» Task goal
Copy every record exactly as it appears in the data below.

» Extracted material
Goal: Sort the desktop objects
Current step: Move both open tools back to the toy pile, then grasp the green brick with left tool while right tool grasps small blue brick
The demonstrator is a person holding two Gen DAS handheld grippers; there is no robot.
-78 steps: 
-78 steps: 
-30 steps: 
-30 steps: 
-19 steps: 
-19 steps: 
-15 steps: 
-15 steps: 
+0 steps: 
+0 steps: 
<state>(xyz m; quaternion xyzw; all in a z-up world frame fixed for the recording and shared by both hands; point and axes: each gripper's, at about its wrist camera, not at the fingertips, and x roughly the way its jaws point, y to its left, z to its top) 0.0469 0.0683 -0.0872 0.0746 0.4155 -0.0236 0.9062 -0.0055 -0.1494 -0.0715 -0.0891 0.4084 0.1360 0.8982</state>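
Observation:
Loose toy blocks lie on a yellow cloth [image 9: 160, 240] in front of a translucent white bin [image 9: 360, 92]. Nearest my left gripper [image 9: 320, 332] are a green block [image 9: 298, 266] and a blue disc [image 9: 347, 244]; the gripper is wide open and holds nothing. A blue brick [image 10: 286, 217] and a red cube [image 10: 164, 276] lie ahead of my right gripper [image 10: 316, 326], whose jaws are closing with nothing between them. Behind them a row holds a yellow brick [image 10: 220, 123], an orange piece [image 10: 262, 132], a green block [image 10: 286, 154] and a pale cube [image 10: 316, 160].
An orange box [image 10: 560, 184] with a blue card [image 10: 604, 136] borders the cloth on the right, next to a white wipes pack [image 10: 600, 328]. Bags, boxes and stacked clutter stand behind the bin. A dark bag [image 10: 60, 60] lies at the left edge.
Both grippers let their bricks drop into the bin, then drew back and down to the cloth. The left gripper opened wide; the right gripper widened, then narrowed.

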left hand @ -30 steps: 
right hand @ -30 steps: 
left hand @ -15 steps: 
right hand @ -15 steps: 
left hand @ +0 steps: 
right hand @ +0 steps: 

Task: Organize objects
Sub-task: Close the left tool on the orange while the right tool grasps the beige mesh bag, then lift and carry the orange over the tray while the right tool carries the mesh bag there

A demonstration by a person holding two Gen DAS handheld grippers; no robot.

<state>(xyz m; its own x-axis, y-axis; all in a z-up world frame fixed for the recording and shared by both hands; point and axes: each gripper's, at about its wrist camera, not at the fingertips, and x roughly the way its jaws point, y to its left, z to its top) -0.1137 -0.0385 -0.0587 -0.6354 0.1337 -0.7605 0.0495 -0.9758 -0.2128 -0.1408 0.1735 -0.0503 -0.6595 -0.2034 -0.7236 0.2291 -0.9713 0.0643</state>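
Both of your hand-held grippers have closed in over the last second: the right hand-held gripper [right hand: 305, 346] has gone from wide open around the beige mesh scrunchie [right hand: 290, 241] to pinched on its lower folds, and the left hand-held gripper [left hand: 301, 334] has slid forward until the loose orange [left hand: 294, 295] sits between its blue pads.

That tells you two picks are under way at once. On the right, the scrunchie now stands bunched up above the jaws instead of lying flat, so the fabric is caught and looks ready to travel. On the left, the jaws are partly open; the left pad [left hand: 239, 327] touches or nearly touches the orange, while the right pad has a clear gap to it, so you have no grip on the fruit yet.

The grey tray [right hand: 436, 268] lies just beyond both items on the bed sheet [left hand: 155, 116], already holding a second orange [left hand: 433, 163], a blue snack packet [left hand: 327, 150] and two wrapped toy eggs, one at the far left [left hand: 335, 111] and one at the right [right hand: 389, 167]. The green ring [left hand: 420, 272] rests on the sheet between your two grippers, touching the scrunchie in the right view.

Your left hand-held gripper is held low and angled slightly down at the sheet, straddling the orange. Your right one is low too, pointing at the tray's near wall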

» Result
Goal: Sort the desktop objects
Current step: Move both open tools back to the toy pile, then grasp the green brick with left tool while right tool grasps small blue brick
The demonstrator is a person holding two Gen DAS handheld grippers; there is no robot.
-78 steps: 
-78 steps: 
-30 steps: 
-30 steps: 
-19 steps: 
-19 steps: 
-15 steps: 
-15 steps: 
+0 steps: 
+0 steps: 
<state>(xyz m; quaternion xyzw; all in a z-up world frame fixed for the recording and shared by both hands; point and axes: each gripper's, at about its wrist camera, not at the fingertips, and x roughly the way its jaws point, y to its left, z to its top) 0.0469 0.0683 -0.0872 0.0746 0.4155 -0.0236 0.9062 -0.0055 -0.1494 -0.0715 -0.0891 0.4084 0.1360 0.8982</state>
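Observation:
Loose toy blocks lie on a yellow cloth [image 9: 160, 240] in front of a translucent white bin [image 9: 360, 92]. Nearest my left gripper [image 9: 320, 332] are a green block [image 9: 298, 266] and a blue disc [image 9: 347, 244]; the gripper is wide open and holds nothing. A blue brick [image 10: 286, 217] and a red cube [image 10: 164, 276] lie ahead of my right gripper [image 10: 316, 326], whose jaws are closing with nothing between them. Behind them a row holds a yellow brick [image 10: 220, 123], an orange piece [image 10: 262, 132], a green block [image 10: 286, 154] and a pale cube [image 10: 316, 160].
An orange box [image 10: 560, 184] with a blue card [image 10: 604, 136] borders the cloth on the right, next to a white wipes pack [image 10: 600, 328]. Bags, boxes and stacked clutter stand behind the bin. A dark bag [image 10: 60, 60] lies at the left edge.
Both grippers let their bricks drop into the bin, then drew back and down to the cloth. The left gripper opened wide; the right gripper widened, then narrowed.
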
left hand @ -30 steps: 
right hand @ -30 steps: 
left hand @ -15 steps: 
right hand @ -15 steps: 
left hand @ +0 steps: 
right hand @ +0 steps: 

Task: Organize objects
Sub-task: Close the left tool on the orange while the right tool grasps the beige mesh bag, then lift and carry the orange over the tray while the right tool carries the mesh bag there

A demonstration by a person holding two Gen DAS handheld grippers; no robot.

<state>(xyz m; its own x-axis, y-axis; all in a z-up world frame fixed for the recording and shared by both hands; point and axes: each gripper's, at about its wrist camera, not at the fingertips, and x roughly the way its jaws point, y to its left, z to its top) -0.1137 -0.0385 -0.0587 -0.6354 0.1337 -0.7605 0.0495 -0.9758 -0.2128 -0.1408 0.1735 -0.0503 -0.6595 -0.2034 -0.7236 0.2291 -0.9713 0.0643</state>
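Both of your hand-held grippers have closed in over the last second: the right hand-held gripper [right hand: 305, 346] has gone from wide open around the beige mesh scrunchie [right hand: 290, 241] to pinched on its lower folds, and the left hand-held gripper [left hand: 301, 334] has slid forward until the loose orange [left hand: 294, 295] sits between its blue pads.

That tells you two picks are under way at once. On the right, the scrunchie now stands bunched up above the jaws instead of lying flat, so the fabric is caught and looks ready to travel. On the left, the jaws are partly open; the left pad [left hand: 239, 327] touches or nearly touches the orange, while the right pad has a clear gap to it, so you have no grip on the fruit yet.

The grey tray [right hand: 436, 268] lies just beyond both items on the bed sheet [left hand: 155, 116], already holding a second orange [left hand: 433, 163], a blue snack packet [left hand: 327, 150] and two wrapped toy eggs, one at the far left [left hand: 335, 111] and one at the right [right hand: 389, 167]. The green ring [left hand: 420, 272] rests on the sheet between your two grippers, touching the scrunchie in the right view.

Your left hand-held gripper is held low and angled slightly down at the sheet, straddling the orange. Your right one is low too, pointing at the tray's near wall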

The answer given above is complete as it stands.